Eiichi chuckled, "Yeah, dinner was…different."

"All that posh and silverware appeal? 'Kuzoka-san, I dare say, you have a smidgeon of what seems to be powdered cheddar on your lapel, hmm, indubitably.'"

Eiichi smiled and took another drag, "A little, but they're not the pompous type. I suppose, it's tradition."

"Something I can get behind. I never thought you'd be in to Home and Garden though, what's that?" Torio gestured at Eiichi's hand.

Eiichi lifted it and turned it about, staring. The bracelet, he'd forgotten he was still wearing it.

"A promise…"

Torio eyed the young man sprawled out on the couch as he gazed, lost in thought, but said nothing after the fact.

Eiichi calmly rested the arm on his leg, "So what's your day been like?"

"Oh…" Torio shook his head, amused, "Yoko-chan will not leave me alone."

"Her again?"

"Yeah, yeah…we dated a little and it was…fun…"

"Maybe you should talk with her more. What's wrong with it becoming a regular thing?"

Torio laughed somewhat nervously, "I don't know if regular is what I had been aiming for."

"Oh really, I never would've guessed. C'mon, it would be a nice change of pace for you."

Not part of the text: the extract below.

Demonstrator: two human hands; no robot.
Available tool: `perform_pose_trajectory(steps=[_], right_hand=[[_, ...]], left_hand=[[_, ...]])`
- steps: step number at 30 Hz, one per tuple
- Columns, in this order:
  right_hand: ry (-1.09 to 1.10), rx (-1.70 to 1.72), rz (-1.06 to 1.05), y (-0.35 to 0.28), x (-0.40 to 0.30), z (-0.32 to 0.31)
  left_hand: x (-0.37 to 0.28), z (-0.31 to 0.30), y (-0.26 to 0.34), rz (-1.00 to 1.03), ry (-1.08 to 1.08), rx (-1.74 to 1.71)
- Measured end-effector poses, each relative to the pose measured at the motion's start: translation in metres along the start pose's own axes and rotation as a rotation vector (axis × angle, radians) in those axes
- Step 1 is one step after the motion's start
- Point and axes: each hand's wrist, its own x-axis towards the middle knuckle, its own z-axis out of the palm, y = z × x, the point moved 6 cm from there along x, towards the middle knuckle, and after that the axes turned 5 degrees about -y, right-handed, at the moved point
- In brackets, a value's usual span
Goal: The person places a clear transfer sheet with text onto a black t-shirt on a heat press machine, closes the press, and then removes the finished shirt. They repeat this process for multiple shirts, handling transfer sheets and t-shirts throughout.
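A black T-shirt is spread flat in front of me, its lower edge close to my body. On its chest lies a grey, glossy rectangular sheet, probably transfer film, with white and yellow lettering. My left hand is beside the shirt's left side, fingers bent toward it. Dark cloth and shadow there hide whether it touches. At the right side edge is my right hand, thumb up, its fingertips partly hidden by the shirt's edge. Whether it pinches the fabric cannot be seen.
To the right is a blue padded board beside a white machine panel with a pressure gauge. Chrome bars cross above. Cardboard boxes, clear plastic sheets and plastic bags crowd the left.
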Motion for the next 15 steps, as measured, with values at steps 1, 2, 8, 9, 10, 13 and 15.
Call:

"Thanks for the advice little brother, but I'm kinda' set in my ways."

"Oh give it a rest man."

"Alright, let's hear it from the relationship guru."

"All I'm sayin' is…"

With some minor bickering between the two, Torio sticking to his guns and Eiichi being too worn out to continue trying to console his brother's flighty mind, they settled on a truce of sorts to continue their discussion at a later date and called it a night.